Arbeitsverträge ab dem 01.08.2022


Die EU-Richtlinie 2019/1152 über transparente und verlässliche Arbeitsbedingungen muss zum 31.07.22 umgesetzt werden. Für Arbeitgeber gelten dann strengere Anforderungen an Informations- und Dokumentationspflichten. Hierfür war u.a. eine Änderung des Nachweisgesetzes (NachwG) erforderlich.


Nach diesem Gesetz sind durch den Arbeitgeber bereits bisher die wichtigsten Vertragsbedingungen schriftlich festzuhalten und dem Arbeitnehmer auszuhändigen, so bspw. der Zeitpunkt des Beginns des Arbeitsverhältnisses, dessen Dauer bei einer Befristung, die Arbeitszeit oder etwa die einzuhaltenden Kündigungsfristen.


Ab dem 01.08.2022 müssen eine Reihe weiterer Punkte schriftlich dokumentiert werden, von denen hier einige auszugsweise aufgezählt werden sollen:

  • Enddatum des Arbeitsverhältnisses

  • Dauer der Probezeit, wenn eine solche vereinbart wurde

  • Arbeitszeit, Ruhepausen und Ruhezeiten

  • Schichtsystem und -rhythmus bei vereinbarter Schichtarbeit

  • Möglichkeit der Anordnung von Überstunden und deren Voraussetzungen

  • Frist zur Erhebung einer Kündigungsschutzklage

Diese Pflichten muss der Arbeitgeber bei allen Neueinstellungen ab dem 01.08.22 beachten; eine Niederschrift mit Name und Anschrift der Vertragsparteien, Arbeitsentgelt und seine Zusammensetzung sowie Arbeitszeit muss dem Arbeitnehmer bereits am ersten Arbeitstag (!) übergeben werden, alle anderen Nachweise sind binnen sieben Kalendertagen zu erbringen.
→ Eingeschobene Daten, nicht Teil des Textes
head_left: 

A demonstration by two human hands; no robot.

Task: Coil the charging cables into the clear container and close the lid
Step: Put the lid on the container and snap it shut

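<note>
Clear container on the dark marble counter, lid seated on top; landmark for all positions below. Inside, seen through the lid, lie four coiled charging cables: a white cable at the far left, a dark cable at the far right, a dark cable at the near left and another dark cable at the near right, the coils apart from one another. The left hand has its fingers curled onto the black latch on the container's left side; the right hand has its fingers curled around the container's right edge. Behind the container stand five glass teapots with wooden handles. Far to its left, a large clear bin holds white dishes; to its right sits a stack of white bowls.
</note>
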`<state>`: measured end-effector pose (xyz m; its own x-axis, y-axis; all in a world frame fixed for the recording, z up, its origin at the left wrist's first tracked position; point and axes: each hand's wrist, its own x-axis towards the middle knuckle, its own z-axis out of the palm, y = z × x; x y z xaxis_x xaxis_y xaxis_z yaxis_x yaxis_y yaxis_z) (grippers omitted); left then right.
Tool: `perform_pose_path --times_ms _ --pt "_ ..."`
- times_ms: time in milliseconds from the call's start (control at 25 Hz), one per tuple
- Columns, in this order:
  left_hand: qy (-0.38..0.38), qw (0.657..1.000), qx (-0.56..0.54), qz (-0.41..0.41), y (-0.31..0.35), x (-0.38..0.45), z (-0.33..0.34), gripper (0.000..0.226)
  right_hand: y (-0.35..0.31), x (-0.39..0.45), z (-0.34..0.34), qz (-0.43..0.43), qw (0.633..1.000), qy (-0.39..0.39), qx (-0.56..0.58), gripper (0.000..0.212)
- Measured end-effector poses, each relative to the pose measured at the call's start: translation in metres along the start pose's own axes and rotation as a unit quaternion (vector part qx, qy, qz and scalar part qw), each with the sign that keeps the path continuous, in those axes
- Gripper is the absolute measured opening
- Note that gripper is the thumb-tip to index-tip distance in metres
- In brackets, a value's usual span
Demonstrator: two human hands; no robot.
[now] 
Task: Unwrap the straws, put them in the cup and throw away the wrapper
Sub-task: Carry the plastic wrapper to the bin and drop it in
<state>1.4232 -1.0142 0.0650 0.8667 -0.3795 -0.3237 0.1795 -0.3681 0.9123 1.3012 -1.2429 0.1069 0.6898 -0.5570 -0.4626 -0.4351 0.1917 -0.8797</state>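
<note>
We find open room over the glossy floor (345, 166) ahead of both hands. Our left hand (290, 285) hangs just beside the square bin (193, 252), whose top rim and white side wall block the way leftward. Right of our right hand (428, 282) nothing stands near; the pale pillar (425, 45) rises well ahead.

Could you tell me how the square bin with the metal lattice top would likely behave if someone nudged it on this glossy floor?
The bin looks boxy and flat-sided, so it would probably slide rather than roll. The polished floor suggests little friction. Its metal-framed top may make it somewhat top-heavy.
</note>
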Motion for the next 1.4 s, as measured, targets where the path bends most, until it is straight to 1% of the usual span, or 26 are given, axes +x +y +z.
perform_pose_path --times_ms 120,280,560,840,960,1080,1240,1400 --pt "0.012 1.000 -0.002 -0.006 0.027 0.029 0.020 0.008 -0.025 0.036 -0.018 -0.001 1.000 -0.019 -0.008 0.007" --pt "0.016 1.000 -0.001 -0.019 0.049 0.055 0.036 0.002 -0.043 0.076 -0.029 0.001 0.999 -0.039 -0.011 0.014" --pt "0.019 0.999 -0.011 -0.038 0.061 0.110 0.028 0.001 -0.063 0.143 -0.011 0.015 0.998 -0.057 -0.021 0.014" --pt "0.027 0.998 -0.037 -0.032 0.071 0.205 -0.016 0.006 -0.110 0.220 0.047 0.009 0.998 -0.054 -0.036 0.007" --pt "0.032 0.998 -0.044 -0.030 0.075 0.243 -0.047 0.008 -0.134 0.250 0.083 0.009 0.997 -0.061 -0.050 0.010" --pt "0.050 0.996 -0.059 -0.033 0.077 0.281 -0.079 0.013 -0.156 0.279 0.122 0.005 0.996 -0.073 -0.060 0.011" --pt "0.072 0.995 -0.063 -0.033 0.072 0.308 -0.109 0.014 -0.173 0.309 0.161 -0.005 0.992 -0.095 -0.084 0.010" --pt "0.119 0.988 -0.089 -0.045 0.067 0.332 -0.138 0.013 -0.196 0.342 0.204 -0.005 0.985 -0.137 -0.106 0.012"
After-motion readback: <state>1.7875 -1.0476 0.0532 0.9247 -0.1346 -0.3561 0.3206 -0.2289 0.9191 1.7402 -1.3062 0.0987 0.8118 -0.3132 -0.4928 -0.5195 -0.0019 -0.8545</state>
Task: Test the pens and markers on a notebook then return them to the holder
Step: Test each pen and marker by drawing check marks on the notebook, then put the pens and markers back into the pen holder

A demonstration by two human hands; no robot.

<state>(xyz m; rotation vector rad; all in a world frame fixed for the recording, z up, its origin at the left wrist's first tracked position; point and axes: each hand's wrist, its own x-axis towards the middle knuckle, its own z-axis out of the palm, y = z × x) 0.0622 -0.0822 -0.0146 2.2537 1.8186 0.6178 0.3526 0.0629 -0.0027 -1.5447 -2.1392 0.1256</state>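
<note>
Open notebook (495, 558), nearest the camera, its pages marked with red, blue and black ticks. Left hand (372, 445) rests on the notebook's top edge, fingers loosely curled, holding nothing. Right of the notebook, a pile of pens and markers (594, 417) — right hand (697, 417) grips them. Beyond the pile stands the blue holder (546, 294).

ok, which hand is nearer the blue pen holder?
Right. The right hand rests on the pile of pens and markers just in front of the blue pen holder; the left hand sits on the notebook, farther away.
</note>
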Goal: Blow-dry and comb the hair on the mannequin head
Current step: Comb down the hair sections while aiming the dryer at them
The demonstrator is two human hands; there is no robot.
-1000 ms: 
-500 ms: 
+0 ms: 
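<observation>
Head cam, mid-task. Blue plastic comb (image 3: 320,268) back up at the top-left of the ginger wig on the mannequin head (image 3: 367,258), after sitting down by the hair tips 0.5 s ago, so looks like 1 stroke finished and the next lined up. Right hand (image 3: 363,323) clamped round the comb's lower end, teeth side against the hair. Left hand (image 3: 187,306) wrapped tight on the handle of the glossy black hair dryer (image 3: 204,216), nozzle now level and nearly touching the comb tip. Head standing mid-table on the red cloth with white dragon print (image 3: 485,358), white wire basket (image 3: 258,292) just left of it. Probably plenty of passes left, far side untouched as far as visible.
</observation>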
Bei bereits bestehenden Arbeitsverhältnissen sind dem Arbeitnehmer die wesentlichen Arbeitsbedingungen anzuzeigen, wenn er den Arbeitgeber hierzu auffordert oder sich die wesentlichen Arbeitsbedingungen ändern.


Verstößt der Arbeitgeber gegen seine Pflicht, droht ihm ein Bußgeld von bis zu 2.000,00 €.